突然のことで抵抗する間もなく、体ごと大和の上に倒れ込む。
貯金箱が音も立てずに床に転がった。
ぎゅっと力強く抱き締めてから、彼はそのまま動こうとしなかった。
散らかった部屋の真ん中で、大和の腕に抱かれたまま、時間だけが静かに流れる。
ふいに下からお母さんの声が聞こえた。私たちを呼ぶ声。だけど何度呼ばれても私も大和も返事をしなかった。
すると、今度はパタパタと階段を上る足音。
やばい、と我に返った私は慌てて大和の腕から離れた。
大和は少しつまらなそうに息をつく。
ノックもなく部屋のドアが開いた。
しかめっ面したお母さんが面倒臭そうに私たちを見る。
「もう、返事くらいしなさいよ。あんたたち」
すると大和が後ろ手に体重をかけ、いかにもという表情で言った。
「ごめんごめん。水香がぎゃーぎゃー騒ぐから」
「はぁー?どっちが!」
思わず素で声を上げると、今度はお母さんが呆れたように私を見る。
「あぁもう、分かったから。さっさと片付けて下の掃除手伝ってよね」
「はーい」
「すぐ行くよ」
すると、お母さんの視線が床に転がった貯金箱で止まる。
それ、と指差して何かを思い出すように呟いた。
私は貯金箱を片手で拾う。
「あぁこれ?小学生の時に私が不器用な大和に仕方なく作ってあげたやつ!」
不器用はお前だろ、と毒づく大和の傍でお母さんが複雑そうな表情をしたのを私は見逃さなかった。
「そう……」
お母さんが大和を見る。大和も無表情のままお母さんを見上げた。さっきまでとはどこか違う空気が部屋を覆う。
「……まだ持ってたのね」
「うん。そうだよ」
「……」
お母さんを見る大和の目がキツくなった。私の知らない何かが2人の間にあるような気がして途端に不安になる。
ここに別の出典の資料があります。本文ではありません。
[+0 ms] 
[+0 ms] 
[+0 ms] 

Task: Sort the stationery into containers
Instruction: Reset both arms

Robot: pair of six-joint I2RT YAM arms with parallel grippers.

しかしお母さんは、貯金箱についてそれ以上何も言わなかった。
「水香……自分の部屋片付けなさい」
ただ一言、私に向かってそう呟き部屋を出た。私が返事をする間さえ与えずに。
「今の、なに?」
「……さぁ」
大和も何も言わなかった。だけど何かを隠しているのは、明らかだった。
さっき大和を見るお母さんの目はいつもと違った。
血が繋がってなくたって、お母さんはそんなこと気にせずに大和に接する。心の底から大和を自分の息子だと思ってる。それは間違いない。
だけど……だけどさっきのあれは、明らかに家族を見る目じゃなかった。
敵意を持った相手を見るような、もしくは恐怖を感じたような、そんな目だった。
私はそれが、ショックだったの。
大和は口笛を吹きながら片付けを始める。その傍らで、私は一歩も動けずにいた。